MINNEAPOLIS -- Karl-Anthony Towns is not used to watching. The all-star center’s first missed games in seemingly forever came last season when he sat out two games after sustaining a concussion in a car crash.
He missed two more games this week as the result of a suspension incurred for scuffling with Philadelphia center Joel Embiid.
Towns insists he hasn’t thought much about the incident since it occurred, noting it’s a thing of the past. But he did note that he’s always “going to defend myself.”
“I ain’t going to take nothing,” Towns said. “(Embiid is) a very … talented player. I just had to defend myself in that situation.”
The entire Timberwolves organization has backed its star player up on that.
“I think he did what he thought was necessary as far as … somebody was pushing him, so he pushed back,” forward Jordan Bell said. “That’s the way my mom told me. Somebody hits you, you hit their (butt) back. So I think my mom would be proud of what he did. You can’t just walk around and let people bully you.”
But that’s all in the Wolves’ past now. Minnesota was glad to go 1-1 in Towns’ absence, but even more happy to have its big man back.
Bell noted that, outside of the games, Towns was with the Wolves “the whole time.” But the big man still had some added free time.
To pass it, Towns played plenty of Call of Duty, nursed a couple of unspecified injuries, tried Popeye’s new chicken sandwich (he still thinks Chick-fil-A reigns supreme) and dissected his own team’s play.
While watching from the team hotel as the Wolves devoured the Wizards on Saturday, Towns wrote up a scouting report that coach Ryan Saunders said was “pretty on par” with what he saw. Then, of course, Towns watched as Minnesota was blasted by the Bucks in the second half of Monday’s loss.

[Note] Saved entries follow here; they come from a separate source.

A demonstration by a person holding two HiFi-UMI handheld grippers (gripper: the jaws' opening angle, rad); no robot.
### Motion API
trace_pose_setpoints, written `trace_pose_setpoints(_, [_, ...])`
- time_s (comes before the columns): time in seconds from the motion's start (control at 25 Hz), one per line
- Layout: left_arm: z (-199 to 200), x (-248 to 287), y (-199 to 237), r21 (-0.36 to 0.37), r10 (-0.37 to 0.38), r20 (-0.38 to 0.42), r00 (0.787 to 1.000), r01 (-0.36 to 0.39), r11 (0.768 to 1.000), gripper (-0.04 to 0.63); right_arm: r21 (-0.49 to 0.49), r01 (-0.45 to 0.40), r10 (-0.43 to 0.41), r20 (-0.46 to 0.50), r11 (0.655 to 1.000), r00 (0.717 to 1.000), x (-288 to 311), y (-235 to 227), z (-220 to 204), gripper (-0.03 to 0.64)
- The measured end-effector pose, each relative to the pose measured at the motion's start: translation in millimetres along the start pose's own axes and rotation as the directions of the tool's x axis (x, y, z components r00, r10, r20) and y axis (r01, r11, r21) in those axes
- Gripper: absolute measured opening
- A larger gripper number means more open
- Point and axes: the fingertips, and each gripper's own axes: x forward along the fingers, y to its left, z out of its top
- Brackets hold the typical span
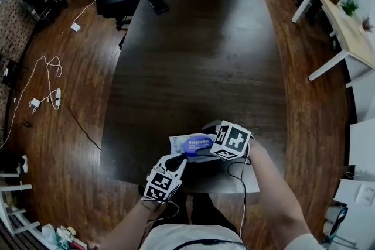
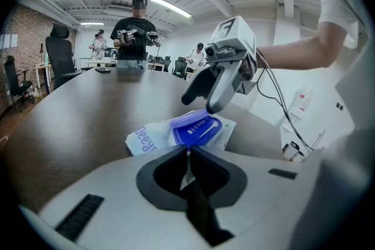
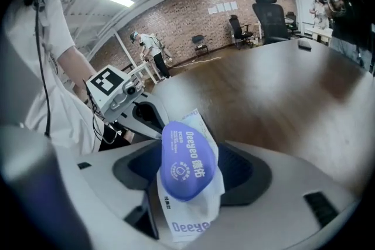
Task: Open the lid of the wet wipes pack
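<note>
- The wet wipes pack (image 1: pixel 180 141) lies at the lower centre of the head view, just inside the near edge of the surface (image 1: pixel 199 55), with its purple lid (image 1: pixel 197 144) facing up.
- The left claw (image 2: pixel 188 152) is pressed together on the pack's near white edge.
- The right claw (image 2: pixel 206 103) is spread with the lid between its jaws, and one tip touches the lid's far rim.
- Beyond the pack, open dark wood runs up to a black flat object (image 1: pixel 158 4) at the upper left.
- Only the left gripper view shows a person (image 2: pixel 133 26) standing at the far end.
- Only the right gripper view shows the brick wall (image 3: pixel 193 14).
</note>
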Motion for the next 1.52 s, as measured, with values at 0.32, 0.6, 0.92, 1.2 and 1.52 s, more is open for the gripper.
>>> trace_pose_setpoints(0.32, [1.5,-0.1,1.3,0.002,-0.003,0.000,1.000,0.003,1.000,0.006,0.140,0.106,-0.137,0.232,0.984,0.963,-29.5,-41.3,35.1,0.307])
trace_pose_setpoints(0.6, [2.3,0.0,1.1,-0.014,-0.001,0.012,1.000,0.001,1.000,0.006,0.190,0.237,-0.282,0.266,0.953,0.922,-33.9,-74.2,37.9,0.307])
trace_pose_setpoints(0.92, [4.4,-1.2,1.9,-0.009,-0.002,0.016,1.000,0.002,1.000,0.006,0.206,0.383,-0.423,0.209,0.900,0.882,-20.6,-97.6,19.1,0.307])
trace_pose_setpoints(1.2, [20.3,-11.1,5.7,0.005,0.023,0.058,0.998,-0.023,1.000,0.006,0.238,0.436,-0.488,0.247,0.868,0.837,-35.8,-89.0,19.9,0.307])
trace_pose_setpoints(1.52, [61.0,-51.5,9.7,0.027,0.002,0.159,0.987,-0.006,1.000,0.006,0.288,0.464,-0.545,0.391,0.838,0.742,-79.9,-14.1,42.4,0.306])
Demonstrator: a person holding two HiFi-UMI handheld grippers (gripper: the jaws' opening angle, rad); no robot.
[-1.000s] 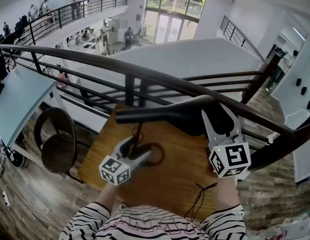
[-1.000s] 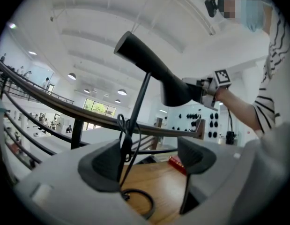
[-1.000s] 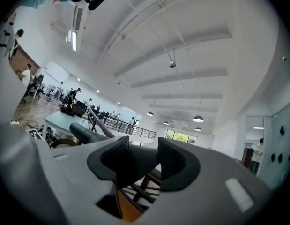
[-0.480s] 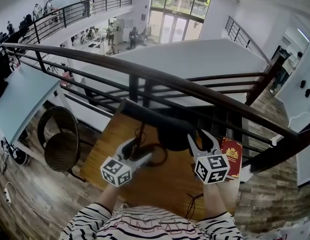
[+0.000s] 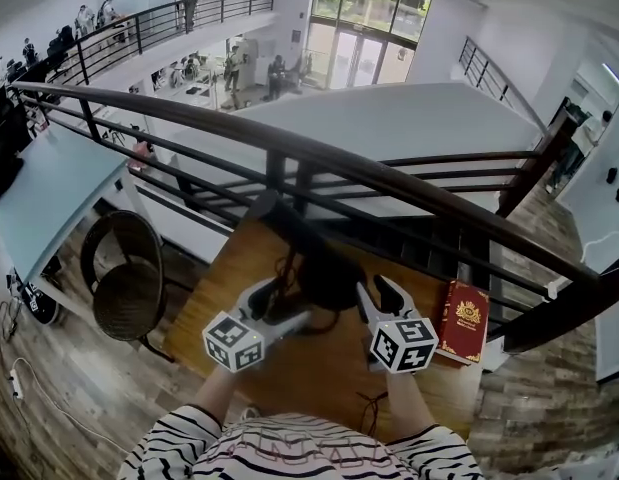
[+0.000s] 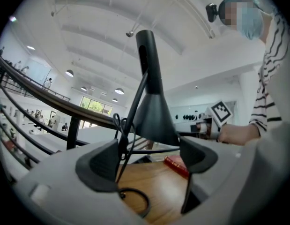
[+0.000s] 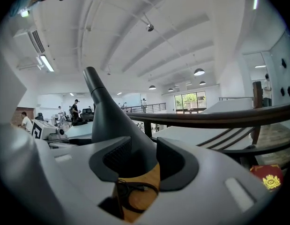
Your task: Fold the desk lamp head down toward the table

Nobody likes to get blown out, but Towns spun the loss as a positive.
“That’s good that we had something like that,” he said. “Everyone wants to look at it as a loss, and I look at it as a great learning opportunity for us to look at in ways that we can see how different people are going to approach us when we play.”
Towns saw a few areas in which the Wolves can improve. He saw the Bucks, primarily reigning Most Valuable Player Giannis Antetokounmpo, attack Minnesota’s defense with straight-line drives that caused the help defense to suck in from the corners, which gave Milwaukee open three-point shots. Towns thinks Minnesota’s help defenders should simply stunt in to fake help, then retreat out to shooters.
On offense, Towns saw Minnesota lose its pace at times. That’s not to say the Wolves didn’t sprint up and down the court, but Towns doesn’t think that’s necessarily what matters.
“It’s actually when we’re in our half-court sets, really moving in that set, handoffs, pass ahead, chase, whatever it may be, everyone has to run to their spots,” Towns said. “When we run into our spots and we do the play with the intention of scoring and with intensity and energy, it usually works out really well for us. And the times we don’t, we put ourselves in a deficit because now we’re playing more into (the defense’s) hands.”
Towns closely analyzed Minnesota during his suspension because that was the best way he could improve himself, while also preparing himself to again lead on the court when he returns to action.
He returns to a team that just put its depth on display for all to see. Bell, Gorgui Dieng, Noah Vonleh and others stepped up in Towns’ absence.
“We have a lot of depth, and we have guys that are going to fight every moment,” Towns said. “(Monday) obviously wasn’t a game that we wanted to let get away. But what I saw was our guys fighting every single moment, especially in the first half, against a team that’s going to be highly regarded in the NBA for possibly winning a championship. We did a lot of great things, and we’ve gotta continue taking steps in the right direction if we want to be that team.”
Getting its star center back should certainly help, too.